Enjoy this never before published mystery short story! At the end of this post is an ad for Untreed Reads fun Thanksgiving short stories–please consider purchasing one of these fun stories–it helps us and the writers!

The great white shark appeared minutes after Danny and I climbed into the underwater cage. The animal was at least 15 feet long yet neither of us saw it until it was right in front of us. That was unnerving. As it swam slowly by, inches from the stainless steel bars that kept us off its menu, I got an up-close and personal view of a cold black eye and a row of large, jagged teeth. The chills that ran down my spine had nothing to do with the water temperature.

During that dive as many as three sharks glided silently through the water around us. They appeared and disappeared on an irregular basis. It was impossible to predict when or where they’d show up or when they’d leave. The body of each shark had a unique set of scratches and scars and after a while we were able to recognize individuals. The largest was a female with a distinctive notch in her dorsal fin. Telling the sexes apart was easy–the males had long fleshy appendages called claspers on their undersides.
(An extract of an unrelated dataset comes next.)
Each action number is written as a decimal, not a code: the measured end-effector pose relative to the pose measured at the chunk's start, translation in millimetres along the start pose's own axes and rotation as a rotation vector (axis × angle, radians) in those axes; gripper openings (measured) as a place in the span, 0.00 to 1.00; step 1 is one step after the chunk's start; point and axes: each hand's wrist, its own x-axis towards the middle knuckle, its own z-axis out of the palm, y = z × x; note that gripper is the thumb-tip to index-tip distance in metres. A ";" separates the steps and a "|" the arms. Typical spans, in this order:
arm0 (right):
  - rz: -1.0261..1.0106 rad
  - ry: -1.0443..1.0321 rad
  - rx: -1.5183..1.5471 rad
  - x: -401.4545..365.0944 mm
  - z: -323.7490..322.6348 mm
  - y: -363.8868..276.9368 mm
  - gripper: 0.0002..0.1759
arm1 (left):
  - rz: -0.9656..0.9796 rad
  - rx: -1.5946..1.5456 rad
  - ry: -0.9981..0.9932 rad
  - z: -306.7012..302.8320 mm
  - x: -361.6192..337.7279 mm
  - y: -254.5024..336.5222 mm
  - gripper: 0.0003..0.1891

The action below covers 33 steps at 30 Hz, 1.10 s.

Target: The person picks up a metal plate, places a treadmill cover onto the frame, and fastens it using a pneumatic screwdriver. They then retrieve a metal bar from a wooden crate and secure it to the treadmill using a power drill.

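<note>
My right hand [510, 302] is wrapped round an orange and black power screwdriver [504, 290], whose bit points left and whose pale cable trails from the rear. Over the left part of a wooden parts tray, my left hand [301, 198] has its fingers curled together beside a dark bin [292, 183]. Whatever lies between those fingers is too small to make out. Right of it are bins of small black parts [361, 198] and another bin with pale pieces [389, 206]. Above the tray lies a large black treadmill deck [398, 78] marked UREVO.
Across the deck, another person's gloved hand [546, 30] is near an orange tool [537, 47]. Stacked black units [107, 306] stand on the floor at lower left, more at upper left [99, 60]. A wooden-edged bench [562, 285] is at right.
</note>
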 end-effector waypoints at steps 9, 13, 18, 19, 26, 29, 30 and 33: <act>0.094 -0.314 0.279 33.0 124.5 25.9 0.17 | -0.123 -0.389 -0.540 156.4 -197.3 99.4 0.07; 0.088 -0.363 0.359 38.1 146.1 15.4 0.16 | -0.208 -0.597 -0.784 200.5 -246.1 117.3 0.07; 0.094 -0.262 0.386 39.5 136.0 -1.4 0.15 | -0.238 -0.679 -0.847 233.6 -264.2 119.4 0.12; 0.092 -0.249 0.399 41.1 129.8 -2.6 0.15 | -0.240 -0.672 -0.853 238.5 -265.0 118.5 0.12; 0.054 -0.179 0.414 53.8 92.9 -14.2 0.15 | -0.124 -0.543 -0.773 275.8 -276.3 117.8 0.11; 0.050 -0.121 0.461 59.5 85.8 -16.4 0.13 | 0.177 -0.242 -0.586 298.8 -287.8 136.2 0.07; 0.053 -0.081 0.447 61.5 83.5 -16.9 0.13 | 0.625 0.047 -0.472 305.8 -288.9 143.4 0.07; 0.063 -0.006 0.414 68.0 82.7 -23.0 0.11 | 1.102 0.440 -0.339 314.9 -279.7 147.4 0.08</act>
Later, Danny and I downloaded our images and video to our tablets. While I was pleased with my shots, Danny was elated. He’d gotten terrific footage of a shark coming right at his camera, mouth wide open as it tried to chomp down on the head of a yellowtail tuna. The crew had used the fish head to lure the shark closer to the cages by tying it to a rope, tossing it into the water and pulling it back to the boat.

My name is Cinnamon Greene. I’d come on the great white shark trip with my boyfriend, Danny Decker. We were both eager to see and photograph the ocean’s greatest predator in its natural environment.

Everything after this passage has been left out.